Щемит сердце, гудят виски, еще немножко, и я...
И я прихожу в себя.
Полное спокойствие. Володя откидывается на спинку кресла, и кресло
деликатно всхлипывает. Кажется, он подул мне в лицо.
- Как видите, я позволил себе заглянуть не только в ваши сны, но и в
ваши мысли, - мягко говорит Володя. - Но, поверьте, отнюдь не из праздного
любопытства. Напротив...
Теперь он говорит, словно не видя меня. Словно знает, что я буду
слушать. И не ошибается. Я слушаю. Очень внимательно. Не пропуская ни
слова. Как никого в жизни.
- Леонид Романович, - говорит Володя, - мы с вами взрослые люди... то
есть я, конечно же, не человек для вас, как и вы для меня, но мы разумны и
взрослы и, значит, всегда сможем понять друг друга, а следовательно,
назвать нас людьми не столь ошибочно, как может показаться на первый
взгляд...
У него странная, непривычная манера говорить. Сейчас так не умеют -
обстоятельно, с отступлениями, с разъяснениями, с обволакивающими паузами;
такую манеру мы давно и под самый корень извели вместе с уроками закона
Божьего, казачьими чубами и правильно расставленными ударениями; нет
больше этого искусства, нет и не будет, - и, слушая плавный Володин
говорок, я окончательно осознаю, что передо мной - существо не из нашего
мира, отнюдь; я понимаю это гораздо ярче и яснее, нежели в тот миг, когда
увидел зеленого жука, чопорно сидящего в кресле.

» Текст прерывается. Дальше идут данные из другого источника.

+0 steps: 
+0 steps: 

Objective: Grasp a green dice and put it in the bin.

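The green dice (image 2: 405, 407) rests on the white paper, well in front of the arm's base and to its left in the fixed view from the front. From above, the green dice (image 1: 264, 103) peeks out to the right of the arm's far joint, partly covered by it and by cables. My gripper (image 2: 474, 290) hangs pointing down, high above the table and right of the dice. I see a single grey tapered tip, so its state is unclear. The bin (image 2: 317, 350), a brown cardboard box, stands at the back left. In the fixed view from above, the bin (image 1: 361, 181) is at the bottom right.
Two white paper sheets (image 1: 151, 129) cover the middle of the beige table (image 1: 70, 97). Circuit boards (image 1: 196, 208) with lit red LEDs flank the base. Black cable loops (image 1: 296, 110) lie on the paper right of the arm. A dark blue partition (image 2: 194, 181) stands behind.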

- Итак, Леонид Романович, - продолжает Володя, - я полагаю, вы
признаете, что ненависть утоляют не муки недруга, но его физическое
исчезновение. Истязать подобного себе не просто недостойно. Это
бессмысленно, гадко и даже, простите за прямоту, патологично. Вы на пороге
паранойи. И, поверьте, я вас понимаю. Вы согласны со мной?
Он переводит дыхание, глядя мне в глаза. Я медленно киваю. Зачем
оспаривать собственный ужас и свою же неспособность преодолеть отчаяние?
- Бессмысленно, Леонид Романович. Это непреодолимо. Нет ничего страшнее
бессильной ненависти. Вам вдвоем тесно. Ведь так?
И вдруг голос его срывается в наждачный хрип:
- Но вы не можете сделать этого. Не можете уничтожить подобного себе. А
еще вы учитываете последствия. Социальные последствия! Так или нет?
И снова он прав. Не нужно даже показывать это.
- Ну а если так...
Володя выпрямляется. Он неотрывно смотрит глаза в глаза, и я вдруг
вижу, что веки его воспалены и в желтизне зрачков застыла мутная
непроглядная тоска. Мне страшно; я словно смотрю в зеркало.
- Если так, Леонид Романович, я предлагаю вам обмен ненавистью!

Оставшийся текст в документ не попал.